Endowed by the J. Paul Getty Trust established by the
millionaire oilman, The J. Paul Getty Museum started from
his private collection, and was housed for many years in
a Roman-style villa in Malibu, California. Today's Getty
Museum, designed by architect Richard Meier, occupies 750
acres of land in the Santa Monica Mountains foothills. The
sprawling facility is home to countless masterpieces from
European painters and sculptors, illuminated manuscripts,
decorative arts and photographs.
It is part of the Getty Museum’s mission to delight, inspire,
and educate its public through the collection, preservation,
exhibition and interpretation of works of art. To fulfill this
mission, the museum developed the GettyGuide, a multimedia interactive
suite of tools featuring interpretative material on the collection.
The GettyGuide features in depth information about the works
of the Getty collection, the artists, interactive timelines as
well as videos on installations, conservation treatments, art
making techniques and commentary by curators.
Having developed the GettyGuide, the museum needed
a way to share this incredible array of information with
the thousands of patrons who visit the museum each year.
The Getty came to SeePoint with two main objectives.

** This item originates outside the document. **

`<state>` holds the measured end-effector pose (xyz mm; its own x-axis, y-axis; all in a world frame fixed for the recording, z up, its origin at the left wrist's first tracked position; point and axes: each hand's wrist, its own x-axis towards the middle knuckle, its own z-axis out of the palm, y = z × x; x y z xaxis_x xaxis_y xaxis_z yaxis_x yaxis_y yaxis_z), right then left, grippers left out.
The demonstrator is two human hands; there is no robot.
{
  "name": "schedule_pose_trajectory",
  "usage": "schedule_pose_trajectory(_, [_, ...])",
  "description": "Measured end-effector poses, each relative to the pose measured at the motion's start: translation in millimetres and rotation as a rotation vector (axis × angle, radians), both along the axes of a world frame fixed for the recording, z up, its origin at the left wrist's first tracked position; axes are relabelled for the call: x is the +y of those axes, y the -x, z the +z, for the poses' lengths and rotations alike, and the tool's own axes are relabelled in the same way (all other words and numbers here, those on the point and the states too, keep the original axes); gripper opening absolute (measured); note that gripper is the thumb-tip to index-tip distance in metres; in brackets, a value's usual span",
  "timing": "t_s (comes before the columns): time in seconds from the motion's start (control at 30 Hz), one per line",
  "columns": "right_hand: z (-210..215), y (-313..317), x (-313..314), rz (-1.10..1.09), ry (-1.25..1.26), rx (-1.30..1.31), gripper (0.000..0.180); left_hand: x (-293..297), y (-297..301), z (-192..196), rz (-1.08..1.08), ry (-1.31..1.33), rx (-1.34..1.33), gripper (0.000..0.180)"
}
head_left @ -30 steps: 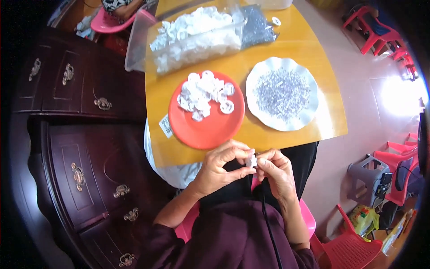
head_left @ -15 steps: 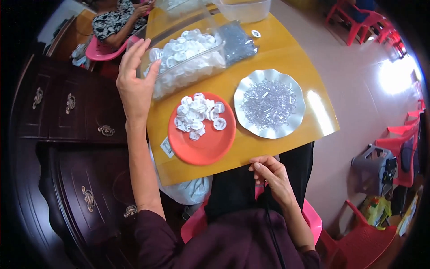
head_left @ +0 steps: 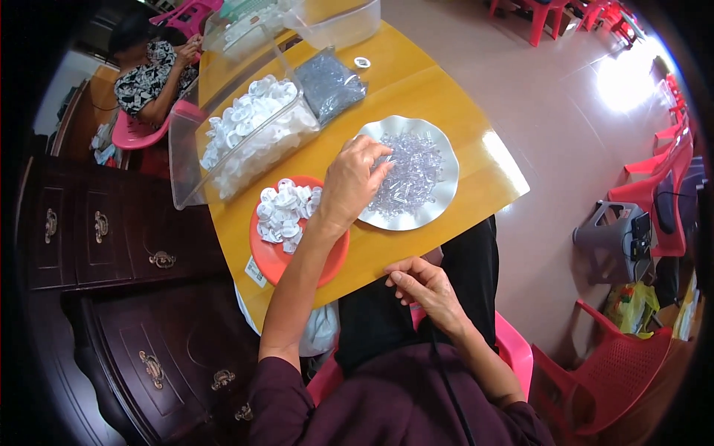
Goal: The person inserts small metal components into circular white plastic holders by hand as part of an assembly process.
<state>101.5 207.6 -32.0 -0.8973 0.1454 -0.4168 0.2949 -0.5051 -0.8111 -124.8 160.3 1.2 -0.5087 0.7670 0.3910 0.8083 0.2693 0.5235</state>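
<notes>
My left hand [head_left: 351, 182] hangs over the left side of a white wavy-rimmed plate [head_left: 448, 180]. Its curved fingers and thumb stay apart, with nothing visible between them. Small clear plastic pieces [head_left: 413, 169] are heaped in that plate. Beneath my left forearm is a red plate [head_left: 336, 264], partly hidden, which carries small white round plastic parts [head_left: 281, 210]. My right hand [head_left: 425, 291] rests near the table's front edge, over my lap. Its thumb and index finger are pinched together; whatever they may hold is too small to make out.
A clear bin [head_left: 249, 165] of white plastic parts stands at the table's left, beside a bag of grey pieces [head_left: 327, 85]. One white part [head_left: 362, 62] lies loose. Another clear tub [head_left: 338, 28] is farther back. Dark drawers [head_left: 111, 238] flank the left; a person [head_left: 152, 82] sits beyond.
My left hand has left the bin's near left edge and moved right, to above the clear pieces. The bin now sits farther left and more slanted in view. My right hand keeps its pinch.
</notes>
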Motion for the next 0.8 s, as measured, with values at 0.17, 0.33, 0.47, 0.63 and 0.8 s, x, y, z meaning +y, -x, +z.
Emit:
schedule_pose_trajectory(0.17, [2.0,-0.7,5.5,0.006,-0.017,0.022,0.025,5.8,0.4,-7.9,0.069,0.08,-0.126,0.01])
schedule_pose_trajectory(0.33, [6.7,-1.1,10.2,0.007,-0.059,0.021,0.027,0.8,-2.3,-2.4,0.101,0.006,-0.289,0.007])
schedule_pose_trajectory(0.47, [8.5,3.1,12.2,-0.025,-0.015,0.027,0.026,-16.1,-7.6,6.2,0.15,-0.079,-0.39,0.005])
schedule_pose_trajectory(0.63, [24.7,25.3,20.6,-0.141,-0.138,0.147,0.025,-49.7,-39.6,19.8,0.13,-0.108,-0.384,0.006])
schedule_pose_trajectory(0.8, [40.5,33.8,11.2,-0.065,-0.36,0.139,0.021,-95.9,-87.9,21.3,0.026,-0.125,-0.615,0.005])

First, the museum wanted state of the art interactive kiosk
systems with a small footprint that would provide a variety of
easy and unobtrusive installation options. The museum needed
a fully integrated, self-service computer appliance that would
be reliable as well as easy to install, use and maintain. Second,
the Getty needed kiosks that would complement the museum and
its total aesthetic.
“The Museum couldn’t put something that looks like
an arcade game next to a work by a European master,” said
Jonathan Arfin, SeePoint’s president. “So from a
design standpoint, it was extremely gratifying to have been selected
by the Getty for this project.”
One of SeePoint’s standard products, the All in One kiosk,
served as the basis for the GettyGuide stations. SeePoint’s
highly reliable, tightly integrated, small footprint All in
One allowed the museum to deploy the GettyGuide on a hardware
platform that was designed and tested for demanding environments
that require robust computing and graphics capabilities. The
SeePoint product provided a fully integrated solution inside
a durable but visually appealing enclosure which is less than
five inches deep -- a marked departure from other products
on the market which house a personal computer inside a pressed
wood or metal box.
The flexibility and small footprint of the SeePoint system enabled
the museum to perpetuate a unified design for the interactive
systems, even where the museum had different technical, installation
or application requirements for different systems. By having
a special bezel designed by SeePoint for the Getty, the museum
was able to deploy interactive systems with 15 inch LCDs adjacent
to the galleries and with 18 inch LCDs in the GettyGuide room,
while still making all the systems readily identifiable as GettyGuide
stations to museum patrons.
“The Museum was able to install the kiosks in transitory
spaces adjacent to the galleries without requiring a tremendous
amount of cabinetry, which is often needed to hide computer equipment,” said
Erin Coburn, manager of collections information for the Museum. “Robin
Lilien, (our) manager of museum information media system, would
often refer to SeePoint’s kiosks as ‘kiosks on a
stick’ when installation was taking place. It’s a
good analogy for how easy it was to incorporate SeePoint’s
kiosks in transition spaces without being obtrusive or distracting
to the visitor. And yet the clean, elegant design of the kiosks
draws attention to their presence in a positive way.”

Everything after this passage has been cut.